## [Activity]
Every line from the one that contains "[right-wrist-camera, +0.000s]" to the end of the material below should be output exactly, with both ends included and nothing else.

## [Excerpted records]
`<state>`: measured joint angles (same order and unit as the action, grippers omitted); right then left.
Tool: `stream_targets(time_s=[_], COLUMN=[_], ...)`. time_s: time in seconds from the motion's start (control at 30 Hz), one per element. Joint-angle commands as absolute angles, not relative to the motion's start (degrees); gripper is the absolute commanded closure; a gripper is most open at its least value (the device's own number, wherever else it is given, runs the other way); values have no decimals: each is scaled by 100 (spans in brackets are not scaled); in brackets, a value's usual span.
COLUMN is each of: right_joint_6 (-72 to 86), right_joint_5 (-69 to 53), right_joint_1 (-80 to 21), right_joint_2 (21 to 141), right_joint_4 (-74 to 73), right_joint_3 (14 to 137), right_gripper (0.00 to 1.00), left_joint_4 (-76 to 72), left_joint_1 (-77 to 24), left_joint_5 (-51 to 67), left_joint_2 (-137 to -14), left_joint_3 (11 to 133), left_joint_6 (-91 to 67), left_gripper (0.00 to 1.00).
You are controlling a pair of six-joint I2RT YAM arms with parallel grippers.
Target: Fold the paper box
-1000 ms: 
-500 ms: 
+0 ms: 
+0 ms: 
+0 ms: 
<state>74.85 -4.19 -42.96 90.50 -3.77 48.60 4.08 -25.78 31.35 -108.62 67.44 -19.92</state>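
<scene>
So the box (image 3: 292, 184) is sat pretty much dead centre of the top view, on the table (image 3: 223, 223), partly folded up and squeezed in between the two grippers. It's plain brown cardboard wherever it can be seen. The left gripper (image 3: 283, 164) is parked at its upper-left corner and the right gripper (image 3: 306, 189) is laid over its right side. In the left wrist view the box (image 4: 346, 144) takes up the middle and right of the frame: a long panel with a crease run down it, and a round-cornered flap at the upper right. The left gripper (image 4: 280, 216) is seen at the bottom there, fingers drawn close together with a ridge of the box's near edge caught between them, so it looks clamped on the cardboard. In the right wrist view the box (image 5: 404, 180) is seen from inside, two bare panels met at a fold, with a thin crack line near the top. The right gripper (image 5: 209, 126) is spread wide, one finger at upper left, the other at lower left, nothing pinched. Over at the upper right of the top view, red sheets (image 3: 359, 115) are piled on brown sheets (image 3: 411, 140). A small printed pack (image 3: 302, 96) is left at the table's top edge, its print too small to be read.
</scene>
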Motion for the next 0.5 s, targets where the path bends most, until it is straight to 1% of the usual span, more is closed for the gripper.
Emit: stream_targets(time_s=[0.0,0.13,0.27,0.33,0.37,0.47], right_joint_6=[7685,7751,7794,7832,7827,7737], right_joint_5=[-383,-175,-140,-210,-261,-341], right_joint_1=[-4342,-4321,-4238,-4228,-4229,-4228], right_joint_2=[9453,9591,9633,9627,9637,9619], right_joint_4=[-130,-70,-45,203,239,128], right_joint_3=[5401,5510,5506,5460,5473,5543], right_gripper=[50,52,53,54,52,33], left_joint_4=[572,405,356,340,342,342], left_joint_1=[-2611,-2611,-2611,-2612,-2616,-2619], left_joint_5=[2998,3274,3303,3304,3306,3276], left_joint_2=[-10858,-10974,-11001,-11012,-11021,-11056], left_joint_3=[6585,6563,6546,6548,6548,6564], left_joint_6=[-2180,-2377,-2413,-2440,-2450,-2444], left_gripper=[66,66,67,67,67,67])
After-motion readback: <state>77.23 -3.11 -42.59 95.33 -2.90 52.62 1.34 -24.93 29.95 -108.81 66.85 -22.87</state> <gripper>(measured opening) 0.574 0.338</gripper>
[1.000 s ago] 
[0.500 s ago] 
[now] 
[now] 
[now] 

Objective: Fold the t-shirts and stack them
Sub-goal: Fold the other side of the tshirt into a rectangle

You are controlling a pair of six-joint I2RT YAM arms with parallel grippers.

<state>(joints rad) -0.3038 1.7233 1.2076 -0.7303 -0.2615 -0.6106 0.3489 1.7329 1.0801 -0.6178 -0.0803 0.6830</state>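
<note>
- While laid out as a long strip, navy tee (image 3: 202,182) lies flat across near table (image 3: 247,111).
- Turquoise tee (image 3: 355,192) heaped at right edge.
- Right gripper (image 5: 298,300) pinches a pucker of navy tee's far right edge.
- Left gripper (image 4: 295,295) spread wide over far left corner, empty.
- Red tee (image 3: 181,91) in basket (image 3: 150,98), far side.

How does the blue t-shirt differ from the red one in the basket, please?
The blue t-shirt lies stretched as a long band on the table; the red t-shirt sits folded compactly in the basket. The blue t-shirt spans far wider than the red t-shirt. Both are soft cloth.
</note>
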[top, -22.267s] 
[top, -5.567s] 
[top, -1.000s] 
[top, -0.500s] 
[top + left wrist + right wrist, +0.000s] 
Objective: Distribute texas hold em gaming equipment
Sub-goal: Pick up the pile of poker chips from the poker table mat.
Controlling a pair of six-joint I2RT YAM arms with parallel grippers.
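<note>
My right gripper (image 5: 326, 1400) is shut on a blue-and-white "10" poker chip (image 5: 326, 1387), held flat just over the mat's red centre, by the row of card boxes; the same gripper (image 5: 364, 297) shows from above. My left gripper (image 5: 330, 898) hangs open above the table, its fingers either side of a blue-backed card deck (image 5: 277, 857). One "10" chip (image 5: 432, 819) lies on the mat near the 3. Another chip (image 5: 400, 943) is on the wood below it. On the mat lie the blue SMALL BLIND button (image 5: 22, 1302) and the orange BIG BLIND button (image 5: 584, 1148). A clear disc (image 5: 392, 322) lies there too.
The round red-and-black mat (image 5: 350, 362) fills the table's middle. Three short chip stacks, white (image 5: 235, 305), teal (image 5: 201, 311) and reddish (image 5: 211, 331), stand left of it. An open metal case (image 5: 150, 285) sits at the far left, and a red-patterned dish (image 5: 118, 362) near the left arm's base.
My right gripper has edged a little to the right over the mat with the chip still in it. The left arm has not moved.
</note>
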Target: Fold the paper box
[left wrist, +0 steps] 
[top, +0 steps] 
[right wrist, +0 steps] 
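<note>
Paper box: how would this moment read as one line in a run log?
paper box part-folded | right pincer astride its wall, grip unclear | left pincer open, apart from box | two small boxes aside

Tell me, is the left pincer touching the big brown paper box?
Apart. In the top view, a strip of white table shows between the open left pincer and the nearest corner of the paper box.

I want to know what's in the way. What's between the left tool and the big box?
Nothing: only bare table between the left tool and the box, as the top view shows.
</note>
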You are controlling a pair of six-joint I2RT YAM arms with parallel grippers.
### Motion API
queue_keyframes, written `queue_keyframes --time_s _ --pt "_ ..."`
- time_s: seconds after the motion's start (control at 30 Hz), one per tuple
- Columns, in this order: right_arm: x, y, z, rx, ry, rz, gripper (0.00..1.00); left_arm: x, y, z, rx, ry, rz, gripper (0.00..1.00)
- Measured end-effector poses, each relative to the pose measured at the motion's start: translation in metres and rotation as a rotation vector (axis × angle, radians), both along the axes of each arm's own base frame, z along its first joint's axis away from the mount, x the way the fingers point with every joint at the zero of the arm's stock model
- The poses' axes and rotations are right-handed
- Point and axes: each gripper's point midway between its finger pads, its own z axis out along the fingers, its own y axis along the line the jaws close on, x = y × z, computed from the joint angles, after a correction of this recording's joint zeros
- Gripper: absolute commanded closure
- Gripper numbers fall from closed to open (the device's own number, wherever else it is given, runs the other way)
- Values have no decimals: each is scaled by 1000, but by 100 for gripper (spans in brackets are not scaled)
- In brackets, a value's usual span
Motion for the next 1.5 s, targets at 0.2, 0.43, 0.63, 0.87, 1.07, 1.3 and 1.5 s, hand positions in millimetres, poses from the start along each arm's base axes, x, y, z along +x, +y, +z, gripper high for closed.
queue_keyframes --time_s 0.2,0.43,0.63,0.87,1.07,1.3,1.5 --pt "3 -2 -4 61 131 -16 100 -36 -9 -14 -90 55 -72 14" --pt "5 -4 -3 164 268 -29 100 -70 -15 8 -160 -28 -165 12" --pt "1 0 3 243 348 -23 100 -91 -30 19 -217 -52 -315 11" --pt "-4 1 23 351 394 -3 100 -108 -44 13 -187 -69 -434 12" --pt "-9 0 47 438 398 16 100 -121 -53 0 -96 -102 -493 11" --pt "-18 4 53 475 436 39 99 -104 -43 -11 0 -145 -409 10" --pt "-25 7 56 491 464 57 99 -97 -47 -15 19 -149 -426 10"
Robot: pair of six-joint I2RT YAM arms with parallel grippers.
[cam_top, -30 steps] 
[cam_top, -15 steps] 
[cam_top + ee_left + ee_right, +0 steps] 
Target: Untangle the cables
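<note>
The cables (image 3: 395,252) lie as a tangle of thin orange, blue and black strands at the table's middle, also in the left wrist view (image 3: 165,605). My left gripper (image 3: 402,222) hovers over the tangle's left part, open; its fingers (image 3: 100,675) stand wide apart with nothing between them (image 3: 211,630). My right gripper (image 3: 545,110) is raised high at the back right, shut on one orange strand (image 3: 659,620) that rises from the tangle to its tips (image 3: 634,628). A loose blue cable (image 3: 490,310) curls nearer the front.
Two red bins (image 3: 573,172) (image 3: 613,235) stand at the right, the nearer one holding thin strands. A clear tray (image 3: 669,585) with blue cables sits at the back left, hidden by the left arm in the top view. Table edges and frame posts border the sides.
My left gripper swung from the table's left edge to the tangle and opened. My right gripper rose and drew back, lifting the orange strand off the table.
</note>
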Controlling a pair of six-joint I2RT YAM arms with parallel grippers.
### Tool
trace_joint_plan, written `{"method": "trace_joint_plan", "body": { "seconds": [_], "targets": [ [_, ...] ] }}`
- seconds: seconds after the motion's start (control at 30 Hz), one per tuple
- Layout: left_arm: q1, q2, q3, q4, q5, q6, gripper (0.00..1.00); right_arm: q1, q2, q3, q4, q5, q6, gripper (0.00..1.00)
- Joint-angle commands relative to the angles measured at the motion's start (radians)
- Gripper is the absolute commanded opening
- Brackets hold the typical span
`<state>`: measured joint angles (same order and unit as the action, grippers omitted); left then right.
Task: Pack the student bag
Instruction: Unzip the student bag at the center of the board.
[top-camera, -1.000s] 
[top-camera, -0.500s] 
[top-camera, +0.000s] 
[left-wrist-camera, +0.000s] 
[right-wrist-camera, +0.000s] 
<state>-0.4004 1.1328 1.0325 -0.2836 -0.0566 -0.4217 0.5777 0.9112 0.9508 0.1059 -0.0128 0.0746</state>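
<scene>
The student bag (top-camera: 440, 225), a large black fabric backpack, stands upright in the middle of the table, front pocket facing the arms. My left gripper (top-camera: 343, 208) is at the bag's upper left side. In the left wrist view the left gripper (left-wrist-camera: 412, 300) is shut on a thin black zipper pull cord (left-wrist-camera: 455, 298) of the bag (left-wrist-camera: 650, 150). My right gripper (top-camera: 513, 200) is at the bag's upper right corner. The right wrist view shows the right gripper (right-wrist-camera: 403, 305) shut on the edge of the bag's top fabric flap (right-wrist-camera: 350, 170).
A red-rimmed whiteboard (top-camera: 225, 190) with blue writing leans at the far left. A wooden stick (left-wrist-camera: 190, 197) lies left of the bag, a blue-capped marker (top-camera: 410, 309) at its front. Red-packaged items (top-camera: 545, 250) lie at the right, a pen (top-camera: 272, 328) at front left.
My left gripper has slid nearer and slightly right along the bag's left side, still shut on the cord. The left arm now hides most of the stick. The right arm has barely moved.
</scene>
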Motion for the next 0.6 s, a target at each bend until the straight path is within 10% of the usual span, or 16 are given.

## [Result of this task]
[right-wrist-camera, +0.000s] 
<state>-0.4004 1.1328 1.0325 -0.2836 -0.0566 -0.4217 0.5777 0.9112 0.9508 0.1059 -0.0128 0.0746</state>
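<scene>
The student bag (top-camera: 440, 225), a large black fabric backpack, stands upright in the middle of the table, front pocket facing the arms. My left gripper (top-camera: 343, 208) is at the bag's upper left side. In the left wrist view the left gripper (left-wrist-camera: 412, 300) is shut on a thin black zipper pull cord (left-wrist-camera: 455, 298) of the bag (left-wrist-camera: 650, 150). My right gripper (top-camera: 513, 200) is at the bag's upper right corner. The right wrist view shows the right gripper (right-wrist-camera: 403, 305) shut on the edge of the bag's top fabric flap (right-wrist-camera: 350, 170).
A red-rimmed whiteboard (top-camera: 225, 190) with blue writing leans at the far left. A wooden stick (left-wrist-camera: 190, 197) lies left of the bag, a blue-capped marker (top-camera: 410, 309) at its front. Red-packaged items (top-camera: 545, 250) lie at the right, a pen (top-camera: 272, 328) at front left.
My left gripper has slid nearer and slightly right along the bag's left side, still shut on the cord. The left arm now hides most of the stick. The right arm has barely moved.
</scene>
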Motion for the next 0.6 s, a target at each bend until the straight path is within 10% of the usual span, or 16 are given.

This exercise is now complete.